Наиболее хлопотным делом был присмотр за лошадьми, которые, чувствуя себя приманкой для леопардов, пребывали в большом беспокойстве. Кесри оглаживал коня, когда заметил, как Ми и барышня уходят в лес. Они не возвращались так долго, что родители девушки встревожились и снарядили поисковую партию. Кесри видел, в какую сторону ушла пара, и, отделившись от группы, стал выкрикивать:
— Ми-саиб! Ми-саиб!
Вскоре эти двое отозвались и, раскрасневшиеся и встрепанные, явились перед Кесри. Сперва он подумал, что они, заблудившись, продирались сквозь чащу, оттого так и выглядят. Но затем подметил какое-то необычное сияние в глазах девушки, расстегнутый мундир лейтенанта и понял: между ними кое-что произошло. Сделав каменное лицо, Кесри шепотом уведомил командира о непорядке в его форме.
По дороге к месту пикника пара успела прийти в себя и смогла убедить компанию, что всего лишь заплутала в лесу. Остаток дня обошелся без происшествий, но Кесри чувствовал, что этим дело не кончится, и потому не удивился скорому известию об отъезде девушки с матерью в Калькутту.
В разговорах с Ми романтическая тема никогда не возникала, однако он понимал, что разлука стала для лейтенанта тяжелым ударом. Бичханадар, спальник, застилая его койку, под подушкой находил письма от девушки, а сам Кесри нередко видел, как Ми одиноко сидит за столом, безутешно уронив голову на руки.
Приказу о возвращении полка в Барракпор Кесри обрадовался, надеясь, что перемена обстановки благотворно скажется на его подопечном. Однако по прибытии на место они узнали, что генеральская дочь выходит замуж за богатого купца-англичанина.
В день свадьбы английская часть лагеря опустела, все офицеры отправились на церемонию венчания. В расположении остался только Ми — его, по слухам, даже не пригласили.
На другое утро Кесри потрогал подушку, которую бичханадар вынес просушиться на солнце, она была мокрая насквозь.
Военный городок в Барракпоре, довольно большой, располагал «особым лазаретом», в котором девиц, обслуживающих белый армейский состав, проверяли на предмет дурных болезней. Кесри знал, что раньше Ми иногда наведывался в бордель «Красный базар» с вывеской «Только для европейцев». Вечером, улучив момент, он обронил, что в заведении появилась новенькая очаровашка. Прежде лейтенант поблагодарил бы его за ценную информацию, но сейчас раскричался, обозвав каждой бочке затычкой.
Кесри прекрасно понимал: подопечный беснуется не только из-за потери милой, но еще и потому, что его унизили перед сослуживцами. Зная горячий нрав лейтенанта, он боялся неизбежного взрыва, и вскоре так оно и случилось. Однажды вечером из офицерского собрания прибежал стюард: Ми напился и устроил скандал — услыхав, как кто-то о нем злословит, вызвал обидчика на дуэль.
Кесри всей душой сочувствовал лейтенанту: одно дело, когда харамзада и сувар-ка-бакча говорится в шутку, и совсем другое, если ублюдком и сукиным сыном величают всерьез — только трус не вступится за свою честь. Что ж, чему быть, того не миновать, но это все лучше, чем в одиночестве лить слезы по недостижимой женщине.

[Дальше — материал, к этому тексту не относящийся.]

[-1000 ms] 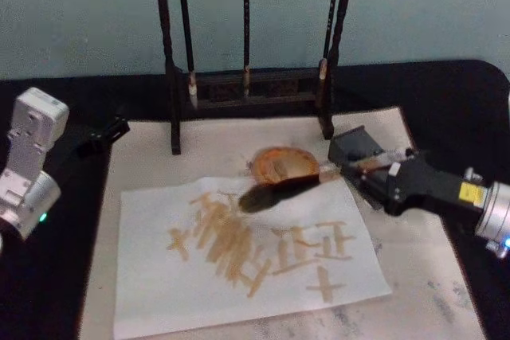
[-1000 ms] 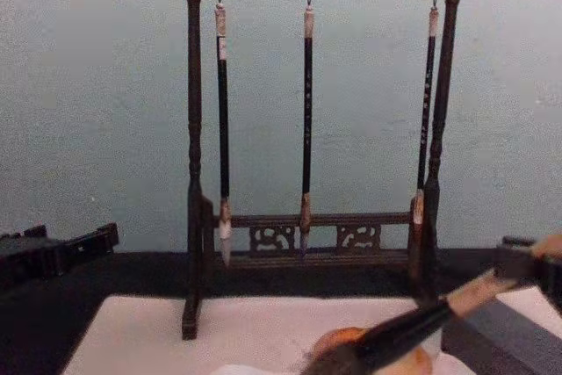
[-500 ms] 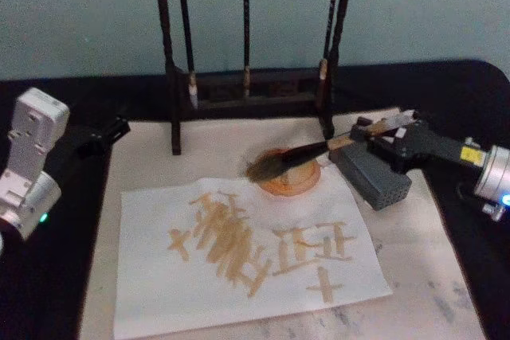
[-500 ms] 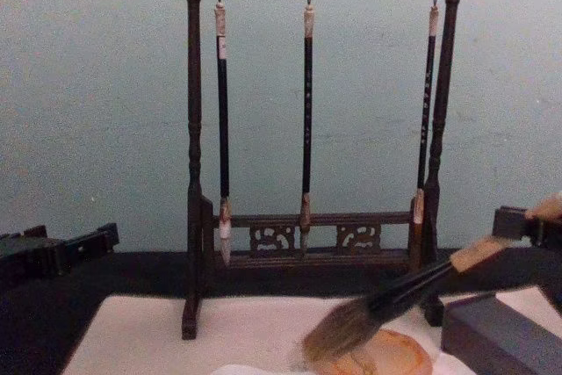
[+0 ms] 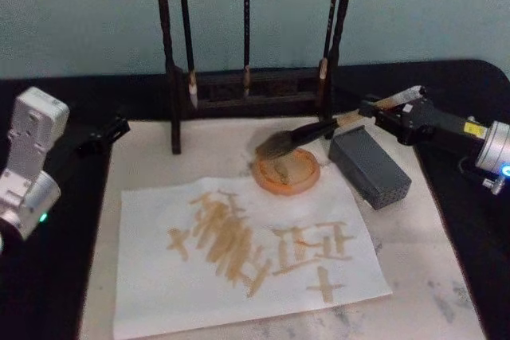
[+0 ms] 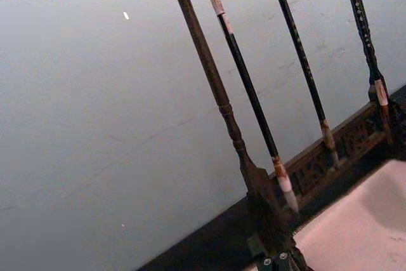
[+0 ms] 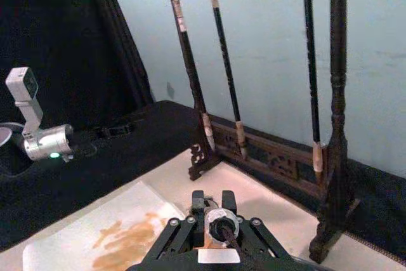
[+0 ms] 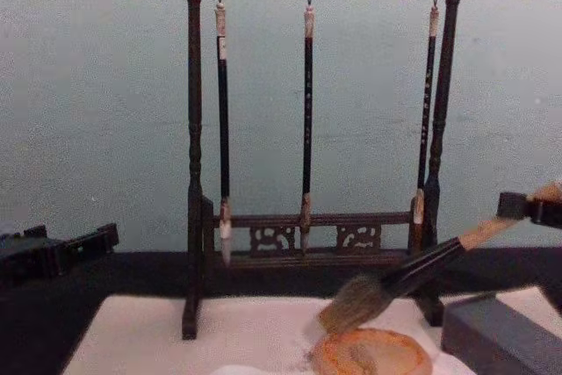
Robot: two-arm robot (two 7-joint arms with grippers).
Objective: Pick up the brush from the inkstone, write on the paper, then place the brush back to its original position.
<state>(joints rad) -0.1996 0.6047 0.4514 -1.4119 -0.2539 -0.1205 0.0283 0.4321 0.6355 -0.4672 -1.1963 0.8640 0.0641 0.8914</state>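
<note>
Though pressing its bristles to the paper [image 5: 159,276] a second ago, now hangs lifted and drawn back: brush [image 5: 319,134] tilted, tip hovering just above the orange dish [image 5: 287,171]. Held by the pale handle end in the right hand [image 5: 386,111], closed round it. Writing looks finished; leaves only the return, probably onto the grey block [image 5: 369,166] just beside the dish, likely the inkstone. Must mind the rack [image 5: 171,77] post and the hanging slim brushes [image 8: 307,120] close behind. Left hand [image 5: 107,131] parked at the left of the desk [image 5: 48,300].
</note>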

Кесри сожалел лишь о том, что дуэль будет на пистолетах, ибо в сабельном поединке его подопечный одержал бы верх бесспорно. Не сказать что Ми стрелял скверно, но тут многое зависело от удачи, а он был взвинчен до предела.

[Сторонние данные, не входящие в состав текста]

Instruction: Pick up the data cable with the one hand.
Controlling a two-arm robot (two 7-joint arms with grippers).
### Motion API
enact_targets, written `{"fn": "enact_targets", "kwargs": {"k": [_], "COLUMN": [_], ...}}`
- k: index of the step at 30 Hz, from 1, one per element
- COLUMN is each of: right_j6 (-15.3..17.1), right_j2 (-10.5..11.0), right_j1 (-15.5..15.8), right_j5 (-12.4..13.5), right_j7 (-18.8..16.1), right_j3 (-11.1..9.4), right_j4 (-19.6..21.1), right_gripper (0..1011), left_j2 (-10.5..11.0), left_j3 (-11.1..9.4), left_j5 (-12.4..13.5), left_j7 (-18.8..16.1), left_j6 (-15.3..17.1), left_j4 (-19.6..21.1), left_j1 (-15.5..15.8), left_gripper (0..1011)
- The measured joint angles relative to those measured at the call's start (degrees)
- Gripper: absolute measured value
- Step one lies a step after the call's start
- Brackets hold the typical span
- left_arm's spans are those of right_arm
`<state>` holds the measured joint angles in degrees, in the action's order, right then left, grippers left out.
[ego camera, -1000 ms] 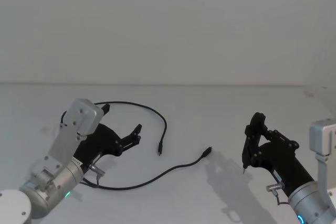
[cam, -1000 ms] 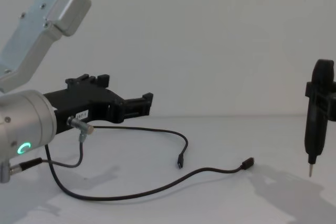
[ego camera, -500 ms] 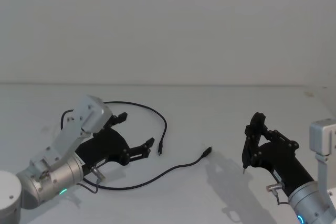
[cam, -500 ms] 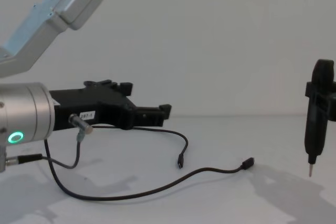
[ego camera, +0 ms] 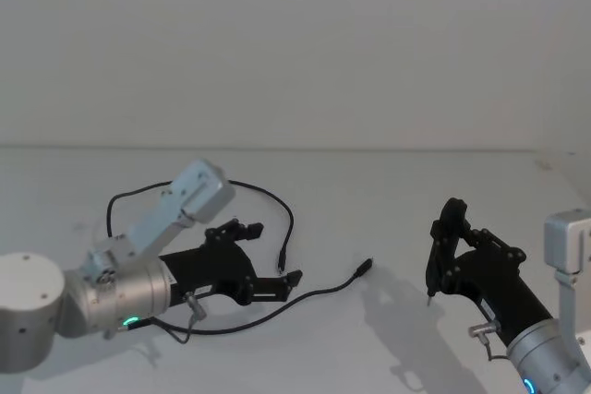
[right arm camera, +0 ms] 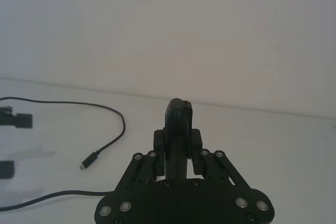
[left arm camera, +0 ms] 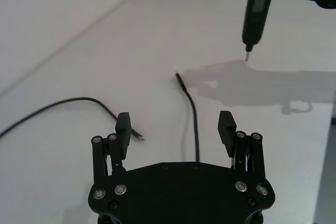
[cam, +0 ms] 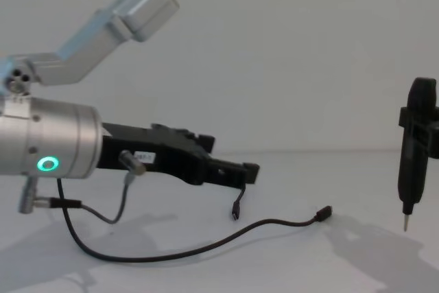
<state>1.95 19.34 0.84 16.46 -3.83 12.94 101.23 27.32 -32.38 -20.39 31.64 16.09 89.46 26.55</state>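
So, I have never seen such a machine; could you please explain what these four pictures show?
It is a robot with two arms, each ending in a claw. One picture comes from its head, one from its chest, and one from a camera on each wrist. On the white table lies a long black data cable. The left claw is open, just above the cable, holding nothing. The right claw is off to the side, shut on a slim black tool with a metal tip.

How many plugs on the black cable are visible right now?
2. One plug lies by the open left gripper fingertips. The other plug lies farther right on the table, toward the tool held by the right gripper. Neither looks hidden.
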Motion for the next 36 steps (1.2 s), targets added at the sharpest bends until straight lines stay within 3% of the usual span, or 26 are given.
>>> {"fn": "enact_targets", "kwargs": {"k": [13, 22, 36], "right_j6": [0.0, 0.0, 0.0], "right_j2": [0.0, 0.0, 0.0], "right_j1": [0.0, 0.0, 0.0], "right_j5": [0.0, 0.0, 0.0], "right_j7": [0.0, 0.0, 0.0], "right_j3": [0.0, 0.0, 0.0], "right_j4": [0.0, 0.0, 0.0], "right_gripper": [279, 279, 279], "left_j2": [-4.64, -6.77, -8.15], "left_j3": [-4.11, -6.29, -8.68], "left_j5": [-0.97, -1.07, -0.6], "left_j7": [2.91, 3.02, 2.41], "left_j6": [8.23, 12.16, 15.94], "left_j4": [-7.67, -11.25, -13.94], "left_j1": [6.8, 9.35, 11.09], "left_gripper": [1001, 1001, 1001]}}
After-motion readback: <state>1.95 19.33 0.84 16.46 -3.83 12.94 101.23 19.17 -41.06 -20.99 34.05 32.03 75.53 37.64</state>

Из клуба лейтенант, конечно, пришел вне себя от бешенства. Предвидя это, Кесри кое-что приготовил и подал ему стакан, велев выпить до дна, чтобы спалось хорошо и утром не дрожала рука.
— Что это? — спросил Ми.
— Шарбат с опием.
О дуэли не говорили, да и зачем? Ми осушил стакан, Кесри же взял завернутые в кусок бархата пистолеты, хорошенько их вычистил и смазал, а потом, как велел обычай, отнес в полковую церковь и положил к стопам божества, чтобы пурохит[49] освятил оружие. Утром он окунул мизинец в горшок с вермильоном и поставил тику на виске лейтенанта. Ми не возражал, только удостоверился, что красная точка скрыта волосами.
Когда прибыли секунданты и все отправились к месту дуэли, Кесри порадовался, что лейтенант абсолютно спокоен и даже весел. Теперь ужасно нервничал Кесри — он бы так не волновался, даже если б драться предстояло ему самому. Его изрядно потряхивало, когда он присоединился к толпе зрителей, державшихся на почтительном расстоянии.